Plans to build a methane gas plant and pipeline at the Hamm Landfill is a good fit for Lawrence’s environment and its economy.

The $16 million methane gas plant and pipeline are being built at the Hamm Landfill 5 miles north of Lawrence. The plant will strengthen and further diversify Lawrence’s growing list of renewable energy industries, which include Bowersock Hydropower’s hydroelectric dam and solar panel companies Cromwell Solar, Evergreen Energy and Good Energy Solutions.

The Hamm Landfill serves about 500,000 Kansas residents with Lawrence as the largest user base. Eighty gas wells will be installed at the landfill over the next eight weeks, and the processing plant is expected to be up and running in six to eight months.

In addition to producing a renewable fuel source, the plant will reduce greenhouse gases emitted when trash in the landfill breaks down. “We’re able to take the potential greenhouse gas footprint that’s associated with all paper products and anything that is organic and eliminate it,” Hamm’s Charlie Sedlock said.

Methane is the second-most prominent greenhouse gas and landfills account for about 20 percent of its emissions, according to the EPA. Methane emissions’ impact on climate change are more than 25 times greater than carbon dioxide over a 100-year period, the EPA reports.
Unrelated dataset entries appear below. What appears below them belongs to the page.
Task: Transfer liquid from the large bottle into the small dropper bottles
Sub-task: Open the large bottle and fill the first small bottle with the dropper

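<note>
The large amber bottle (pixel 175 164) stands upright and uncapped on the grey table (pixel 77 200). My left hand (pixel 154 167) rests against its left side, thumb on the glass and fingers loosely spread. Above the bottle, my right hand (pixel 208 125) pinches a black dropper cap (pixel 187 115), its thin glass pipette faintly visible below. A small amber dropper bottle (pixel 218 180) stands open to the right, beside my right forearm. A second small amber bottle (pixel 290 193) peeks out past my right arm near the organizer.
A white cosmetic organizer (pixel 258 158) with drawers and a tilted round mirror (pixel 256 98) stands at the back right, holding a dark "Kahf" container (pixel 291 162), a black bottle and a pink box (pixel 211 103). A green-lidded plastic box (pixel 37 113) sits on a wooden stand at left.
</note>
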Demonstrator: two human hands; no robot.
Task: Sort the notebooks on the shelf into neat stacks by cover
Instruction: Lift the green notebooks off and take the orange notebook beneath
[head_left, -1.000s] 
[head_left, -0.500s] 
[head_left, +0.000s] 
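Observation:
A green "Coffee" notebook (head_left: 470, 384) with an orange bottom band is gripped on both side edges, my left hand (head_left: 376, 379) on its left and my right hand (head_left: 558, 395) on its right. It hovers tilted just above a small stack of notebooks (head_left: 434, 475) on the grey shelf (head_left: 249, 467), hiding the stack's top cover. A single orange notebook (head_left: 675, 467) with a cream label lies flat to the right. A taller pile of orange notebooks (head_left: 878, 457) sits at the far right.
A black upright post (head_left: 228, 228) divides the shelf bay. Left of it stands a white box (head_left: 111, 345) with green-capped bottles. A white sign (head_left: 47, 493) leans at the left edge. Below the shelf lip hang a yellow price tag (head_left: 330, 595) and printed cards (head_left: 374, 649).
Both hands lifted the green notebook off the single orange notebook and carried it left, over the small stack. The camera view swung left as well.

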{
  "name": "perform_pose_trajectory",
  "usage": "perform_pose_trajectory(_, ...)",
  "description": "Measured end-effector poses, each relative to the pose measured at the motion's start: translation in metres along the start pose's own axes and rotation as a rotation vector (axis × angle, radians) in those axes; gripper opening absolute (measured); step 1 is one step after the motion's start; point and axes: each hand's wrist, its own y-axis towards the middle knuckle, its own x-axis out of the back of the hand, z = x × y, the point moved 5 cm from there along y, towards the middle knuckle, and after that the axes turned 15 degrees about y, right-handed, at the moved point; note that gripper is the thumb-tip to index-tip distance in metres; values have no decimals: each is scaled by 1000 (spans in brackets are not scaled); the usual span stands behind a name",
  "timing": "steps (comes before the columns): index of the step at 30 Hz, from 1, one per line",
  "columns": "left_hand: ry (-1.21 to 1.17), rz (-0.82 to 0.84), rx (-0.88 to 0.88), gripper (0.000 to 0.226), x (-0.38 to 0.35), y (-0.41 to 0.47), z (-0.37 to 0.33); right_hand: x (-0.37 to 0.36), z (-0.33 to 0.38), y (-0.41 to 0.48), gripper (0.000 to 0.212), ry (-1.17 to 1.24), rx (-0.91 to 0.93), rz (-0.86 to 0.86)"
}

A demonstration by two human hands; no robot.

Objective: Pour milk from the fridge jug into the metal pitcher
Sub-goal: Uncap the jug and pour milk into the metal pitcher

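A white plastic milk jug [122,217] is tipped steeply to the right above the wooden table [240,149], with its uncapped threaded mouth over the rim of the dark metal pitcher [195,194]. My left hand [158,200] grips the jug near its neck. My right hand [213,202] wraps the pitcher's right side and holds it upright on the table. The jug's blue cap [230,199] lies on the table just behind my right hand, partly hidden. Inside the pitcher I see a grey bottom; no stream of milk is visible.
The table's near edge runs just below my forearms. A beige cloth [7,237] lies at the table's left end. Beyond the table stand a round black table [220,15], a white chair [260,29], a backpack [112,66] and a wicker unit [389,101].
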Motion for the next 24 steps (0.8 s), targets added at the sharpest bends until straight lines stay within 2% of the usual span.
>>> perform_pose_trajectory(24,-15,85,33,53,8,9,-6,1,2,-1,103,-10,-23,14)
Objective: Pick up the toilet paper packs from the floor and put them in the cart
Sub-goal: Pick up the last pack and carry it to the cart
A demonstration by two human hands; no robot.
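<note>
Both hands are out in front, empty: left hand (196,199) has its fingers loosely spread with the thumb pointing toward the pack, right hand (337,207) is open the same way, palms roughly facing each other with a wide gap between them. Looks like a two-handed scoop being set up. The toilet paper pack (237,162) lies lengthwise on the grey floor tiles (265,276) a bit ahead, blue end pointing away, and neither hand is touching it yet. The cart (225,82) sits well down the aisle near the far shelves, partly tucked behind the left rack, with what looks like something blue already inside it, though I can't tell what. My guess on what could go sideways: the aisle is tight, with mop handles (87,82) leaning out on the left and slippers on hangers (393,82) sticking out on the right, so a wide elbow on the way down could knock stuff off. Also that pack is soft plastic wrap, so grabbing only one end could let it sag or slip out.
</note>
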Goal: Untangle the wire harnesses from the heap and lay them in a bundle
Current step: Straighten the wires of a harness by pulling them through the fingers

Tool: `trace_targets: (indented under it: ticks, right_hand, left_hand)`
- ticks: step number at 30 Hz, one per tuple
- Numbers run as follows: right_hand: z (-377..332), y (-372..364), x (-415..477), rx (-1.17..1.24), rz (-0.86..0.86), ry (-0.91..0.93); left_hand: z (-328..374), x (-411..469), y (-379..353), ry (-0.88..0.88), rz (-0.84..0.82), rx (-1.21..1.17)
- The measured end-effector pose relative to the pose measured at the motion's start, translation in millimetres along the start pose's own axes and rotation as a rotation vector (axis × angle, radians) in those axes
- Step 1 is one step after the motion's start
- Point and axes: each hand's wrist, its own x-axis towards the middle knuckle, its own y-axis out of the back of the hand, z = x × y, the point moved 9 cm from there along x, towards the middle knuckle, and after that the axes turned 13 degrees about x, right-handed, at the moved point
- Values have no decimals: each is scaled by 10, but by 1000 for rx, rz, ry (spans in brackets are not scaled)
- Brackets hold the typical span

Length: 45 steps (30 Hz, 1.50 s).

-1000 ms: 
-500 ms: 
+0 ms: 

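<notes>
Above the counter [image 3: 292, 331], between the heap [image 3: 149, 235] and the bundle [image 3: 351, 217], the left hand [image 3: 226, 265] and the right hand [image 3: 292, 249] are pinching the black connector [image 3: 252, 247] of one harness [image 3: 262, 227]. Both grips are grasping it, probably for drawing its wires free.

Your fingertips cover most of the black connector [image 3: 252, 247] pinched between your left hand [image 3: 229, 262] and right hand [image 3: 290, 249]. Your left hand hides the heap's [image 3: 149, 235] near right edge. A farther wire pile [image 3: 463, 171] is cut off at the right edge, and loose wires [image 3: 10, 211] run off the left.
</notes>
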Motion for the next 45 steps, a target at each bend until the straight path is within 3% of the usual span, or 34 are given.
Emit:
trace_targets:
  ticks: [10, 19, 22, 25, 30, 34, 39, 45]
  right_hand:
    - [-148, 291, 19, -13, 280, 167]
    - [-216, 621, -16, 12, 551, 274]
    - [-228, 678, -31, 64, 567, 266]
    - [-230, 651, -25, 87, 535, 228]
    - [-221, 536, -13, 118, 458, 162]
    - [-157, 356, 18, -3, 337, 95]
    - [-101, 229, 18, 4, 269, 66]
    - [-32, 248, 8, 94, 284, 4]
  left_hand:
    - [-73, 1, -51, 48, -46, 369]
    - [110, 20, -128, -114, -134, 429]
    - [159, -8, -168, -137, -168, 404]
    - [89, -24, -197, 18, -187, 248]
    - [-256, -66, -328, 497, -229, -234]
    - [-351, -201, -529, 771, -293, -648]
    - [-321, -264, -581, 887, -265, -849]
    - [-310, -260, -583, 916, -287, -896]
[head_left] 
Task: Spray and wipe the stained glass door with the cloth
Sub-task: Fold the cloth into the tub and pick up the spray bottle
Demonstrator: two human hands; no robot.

As part of the operation, extraction wells will capture the methane gas generated as the trash breaks down. The gas will be processed at the plant before being transported for distribution and eventual sale. Hamm has partnered with Renewable Power Producers of North Carolina to develop the wells, processing plant and six-mile pipeline connecting the plant to existing pipeline networks.

Once the plant is operating, the methane gas collected will be sold to various companies through a distributor. The facility will employ four full-time and four part-time employees. Sedlock said the cost to build and run the plant would not increase the collection costs that Hamm charges to municipalities, and that instead the revenue from the sale of the gas would go to offset those costs.

In Tuesday’s presidential debate, Democratic candidate Hillary Clinton suggested, “some country is going to be the clean energy superpower of the 21st century,” but that it would require innovation and investment in new technology. Lawrence may not be a superpower, but the community certainly is ahead of the curve on experimenting with and investing in renewable energy. The proposed methane gas plant will only serve to enhance that growing reputation for pursuing clean and sustainable energy resources.